RECORDED INFORMATION:
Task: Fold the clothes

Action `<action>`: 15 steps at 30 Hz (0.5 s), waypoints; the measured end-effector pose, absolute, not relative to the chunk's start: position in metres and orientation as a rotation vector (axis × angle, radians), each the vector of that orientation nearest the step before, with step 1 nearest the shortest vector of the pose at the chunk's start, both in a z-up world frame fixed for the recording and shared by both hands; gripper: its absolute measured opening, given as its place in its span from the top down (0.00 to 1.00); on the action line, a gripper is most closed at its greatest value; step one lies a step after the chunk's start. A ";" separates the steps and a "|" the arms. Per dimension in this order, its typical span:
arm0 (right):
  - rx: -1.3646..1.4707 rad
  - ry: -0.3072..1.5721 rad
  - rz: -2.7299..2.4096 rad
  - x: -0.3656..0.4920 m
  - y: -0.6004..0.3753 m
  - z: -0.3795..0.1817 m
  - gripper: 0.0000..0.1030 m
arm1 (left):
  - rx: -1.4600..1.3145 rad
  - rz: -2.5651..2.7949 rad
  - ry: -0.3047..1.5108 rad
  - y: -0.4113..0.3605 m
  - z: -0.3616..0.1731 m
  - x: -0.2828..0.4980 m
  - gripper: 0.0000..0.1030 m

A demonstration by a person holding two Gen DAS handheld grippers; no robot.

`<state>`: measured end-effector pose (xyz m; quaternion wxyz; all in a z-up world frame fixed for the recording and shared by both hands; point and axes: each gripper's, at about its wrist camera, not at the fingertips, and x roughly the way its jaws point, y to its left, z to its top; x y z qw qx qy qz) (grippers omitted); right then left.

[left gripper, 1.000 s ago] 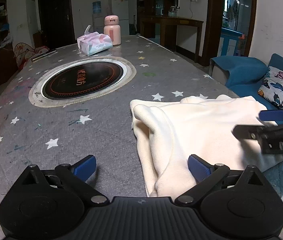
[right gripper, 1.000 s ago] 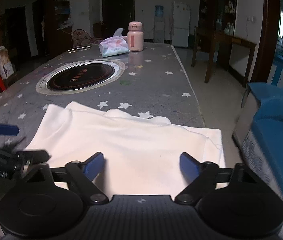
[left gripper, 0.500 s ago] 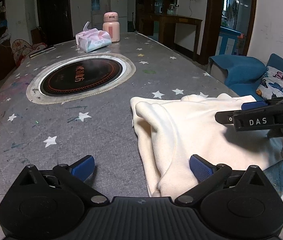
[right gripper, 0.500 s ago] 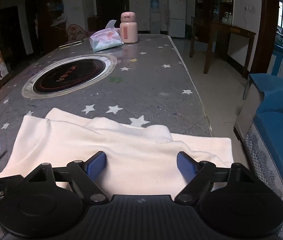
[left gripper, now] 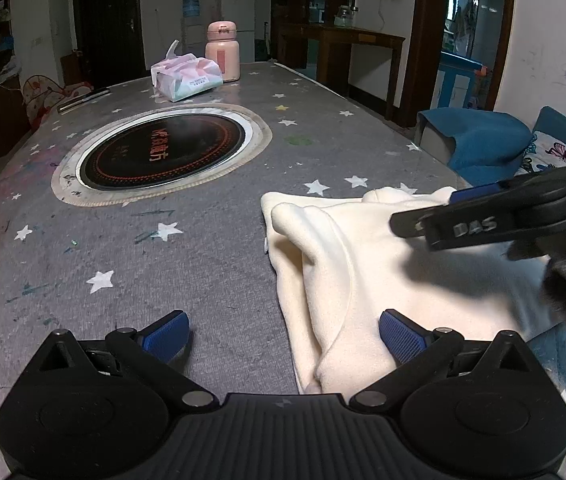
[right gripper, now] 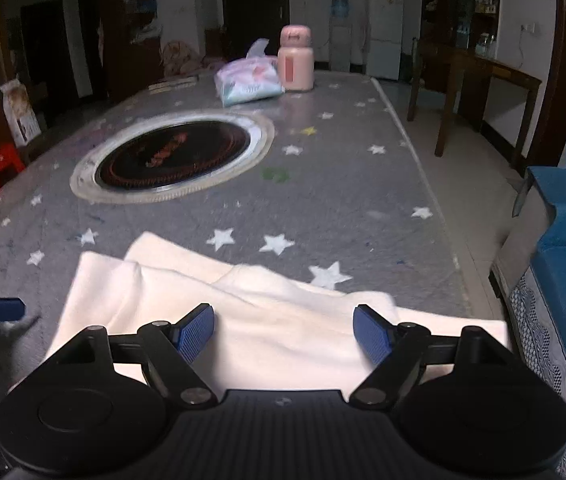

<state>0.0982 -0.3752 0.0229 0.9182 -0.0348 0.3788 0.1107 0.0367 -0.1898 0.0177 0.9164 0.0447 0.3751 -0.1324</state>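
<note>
Your right gripper (right gripper: 283, 330) hangs spread, tilted down over the cream garment (right gripper: 283, 336). Your left gripper (left gripper: 283, 330), also spread, straddles its near edge; its long axis runs along the table (left gripper: 203, 240) edge.

Light: dim room, daylight admitted from the doorway (left gripper: 467, 20) at right.
Glare: cream garment (right gripper: 283, 344) washed out in the right wrist view.
Blur: right wrist view smeared; left wrist view sharp.
Shadows: soft, cast beneath the gripper fingers.
Distortion: fisheye bending, corners darkened.
</note>
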 end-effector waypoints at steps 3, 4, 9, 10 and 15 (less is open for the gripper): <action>-0.081 0.781 0.221 0.102 -0.373 0.019 0.22 | 0.092 -0.275 0.773 -0.189 0.018 0.037 0.00; -0.082 0.779 0.220 0.102 -0.373 0.020 0.22 | 0.091 -0.275 0.773 -0.189 0.018 0.037 0.00; -0.073 0.761 0.220 0.095 -0.378 0.030 0.22 | 0.090 -0.276 0.777 -0.188 0.019 0.037 0.00; -0.074 0.756 0.223 0.090 -0.380 0.032 0.22 | 0.090 -0.276 0.778 -0.188 0.020 0.037 0.00; -0.095 0.758 0.236 0.068 -0.386 0.035 0.22 | 0.093 -0.271 0.774 -0.188 0.021 0.036 0.00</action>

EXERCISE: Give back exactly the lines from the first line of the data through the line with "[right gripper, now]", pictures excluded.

RESPONSE AREA:
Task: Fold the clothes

Action `<action>`: 15 steps at 30 Hz (0.5 s), waypoints; the measured end-effector pose, absolute, not relative to the chunk's start: position in metres and orientation as a rotation vector (axis × angle, radians), each the vector of that orientation nearest the step before, with step 1 nearest the shortest vector of the pose at the chunk's start, both in a z-up world frame fixed for the recording and shared by both hands; gripper: its absolute measured opening, given as its place in its span from the top down (0.00 to 1.00); on the action line, a gripper is most closed at its greatest value; step one lies a step after the chunk's start. A ";" separates the steps and a "|" the arms. Per dimension in this order, its typical span:
arm0 (right):
  - rx: -1.3646..1.4707 rad
  - ry: -0.3072..1.5721 rad
  - rz: -2.7299..2.4096 rad
  - x: -0.3656..0.4920 m
  - y: -0.6004..0.3753 m
  - z: -0.3795..0.1817 m
  - gripper: 0.0000..0.1030 m
arm1 (left):
  - rx: -1.4600..1.3145 rad
  - rz: -2.5651..2.7949 rad
  - ry: -0.3047..1.5108 rad
  - y: -0.4113..0.3605 m
  - z: -0.3616..0.1731 m
  - x: -0.2828..0.4980 m
  - gripper: 0.0000..0.1030 m

A demonstration by a person holding two Gen DAS handheld grippers; no robot.

`<state>`: measured end-effector pose (xyz m; quaternion wxyz; all in a z-up world frame fixed for the recording and shared by both hands; point and axes: each gripper's, at about its wrist camera, not at the fingertips, and x roughly the way its jaws point, y to its left, z to its top; x y z qw qx qy qz) (grippers omitted); right then left.

[left gripper, 1.000 s ago] 
[right gripper, 1.000 s ago] 
[left gripper, 0.500 s ago] 
[right gripper, 0.500 s ago] 
[left gripper, now] 
[right gripper, now] 

What needed an answer now has one.